(Exercise)
Looking at the listing below, how many lines include "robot"? Answer with the number only.

↓↓↓

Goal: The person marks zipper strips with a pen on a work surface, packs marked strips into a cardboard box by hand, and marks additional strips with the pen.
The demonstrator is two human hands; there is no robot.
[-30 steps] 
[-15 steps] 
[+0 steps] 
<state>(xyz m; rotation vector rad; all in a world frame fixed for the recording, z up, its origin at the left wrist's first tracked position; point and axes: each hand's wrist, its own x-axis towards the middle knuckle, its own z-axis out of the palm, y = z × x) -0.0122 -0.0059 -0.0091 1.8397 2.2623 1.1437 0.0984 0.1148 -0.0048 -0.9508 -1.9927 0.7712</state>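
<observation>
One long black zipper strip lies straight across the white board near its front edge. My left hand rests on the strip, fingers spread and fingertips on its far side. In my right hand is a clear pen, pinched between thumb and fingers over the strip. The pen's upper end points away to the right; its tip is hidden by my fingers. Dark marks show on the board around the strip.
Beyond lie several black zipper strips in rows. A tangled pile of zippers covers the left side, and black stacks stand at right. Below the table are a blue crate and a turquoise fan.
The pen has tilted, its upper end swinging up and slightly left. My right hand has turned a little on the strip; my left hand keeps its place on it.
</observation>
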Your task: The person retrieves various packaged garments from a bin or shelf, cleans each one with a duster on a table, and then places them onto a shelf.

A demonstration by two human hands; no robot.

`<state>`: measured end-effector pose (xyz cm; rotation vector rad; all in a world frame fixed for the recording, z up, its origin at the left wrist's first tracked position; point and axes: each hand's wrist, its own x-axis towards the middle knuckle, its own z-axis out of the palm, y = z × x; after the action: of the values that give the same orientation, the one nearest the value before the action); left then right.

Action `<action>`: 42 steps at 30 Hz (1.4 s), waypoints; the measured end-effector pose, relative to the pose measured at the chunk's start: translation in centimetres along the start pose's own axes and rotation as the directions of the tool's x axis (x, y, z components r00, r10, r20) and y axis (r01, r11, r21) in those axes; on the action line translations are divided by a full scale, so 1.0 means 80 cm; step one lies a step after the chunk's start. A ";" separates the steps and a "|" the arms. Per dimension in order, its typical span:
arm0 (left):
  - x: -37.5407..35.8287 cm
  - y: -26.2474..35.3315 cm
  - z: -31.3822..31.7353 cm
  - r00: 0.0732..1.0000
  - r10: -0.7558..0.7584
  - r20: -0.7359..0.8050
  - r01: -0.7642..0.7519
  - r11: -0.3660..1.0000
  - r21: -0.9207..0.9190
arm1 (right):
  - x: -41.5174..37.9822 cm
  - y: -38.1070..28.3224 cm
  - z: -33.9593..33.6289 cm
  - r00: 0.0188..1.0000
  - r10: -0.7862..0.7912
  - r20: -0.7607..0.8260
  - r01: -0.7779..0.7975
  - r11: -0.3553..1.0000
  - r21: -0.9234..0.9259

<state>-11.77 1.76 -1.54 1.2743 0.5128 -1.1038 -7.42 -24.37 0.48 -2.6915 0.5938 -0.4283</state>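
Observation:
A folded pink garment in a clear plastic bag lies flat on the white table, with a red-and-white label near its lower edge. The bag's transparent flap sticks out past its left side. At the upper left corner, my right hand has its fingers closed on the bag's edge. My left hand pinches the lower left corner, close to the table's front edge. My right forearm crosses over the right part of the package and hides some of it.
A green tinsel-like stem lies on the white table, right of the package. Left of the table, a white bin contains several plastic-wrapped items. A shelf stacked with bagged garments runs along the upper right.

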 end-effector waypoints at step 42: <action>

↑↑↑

(Written reply)
2